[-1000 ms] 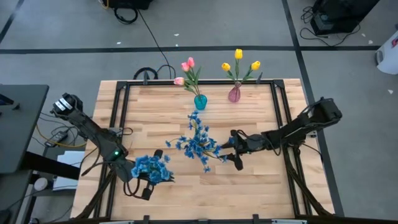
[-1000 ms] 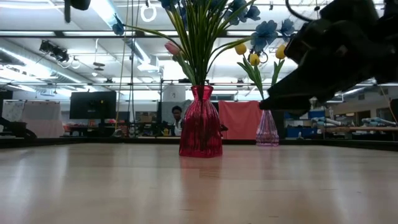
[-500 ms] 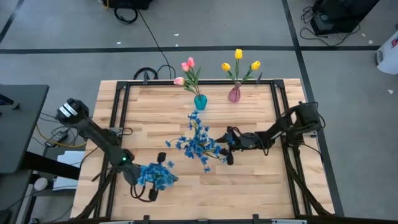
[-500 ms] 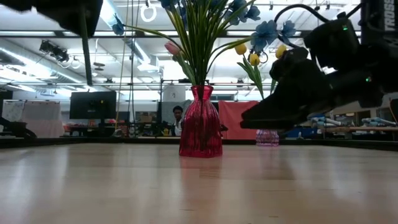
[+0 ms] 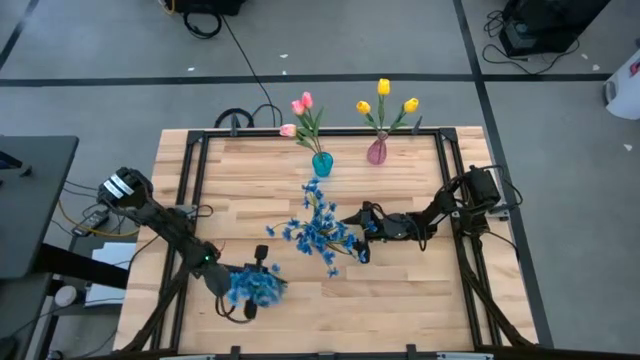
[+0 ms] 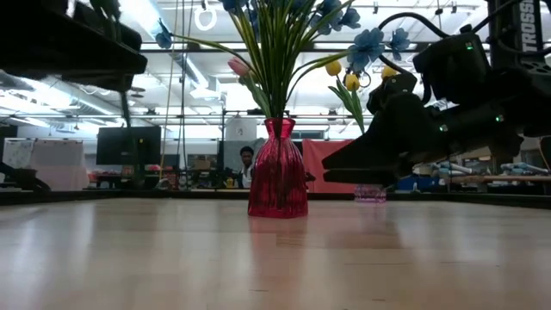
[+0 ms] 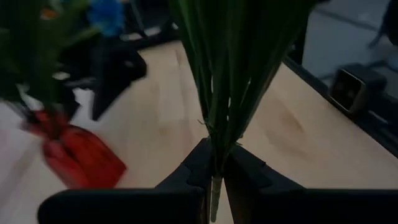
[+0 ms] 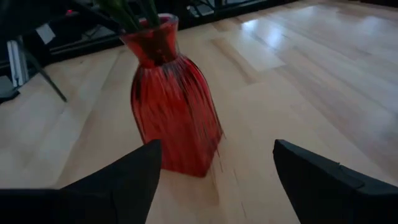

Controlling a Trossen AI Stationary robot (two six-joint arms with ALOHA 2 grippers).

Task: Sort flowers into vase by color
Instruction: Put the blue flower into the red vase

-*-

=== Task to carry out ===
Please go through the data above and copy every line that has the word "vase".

=== Solution to this task ===
Task: Sort flowers into vase by color
Instruction: Put the blue flower into the red vase

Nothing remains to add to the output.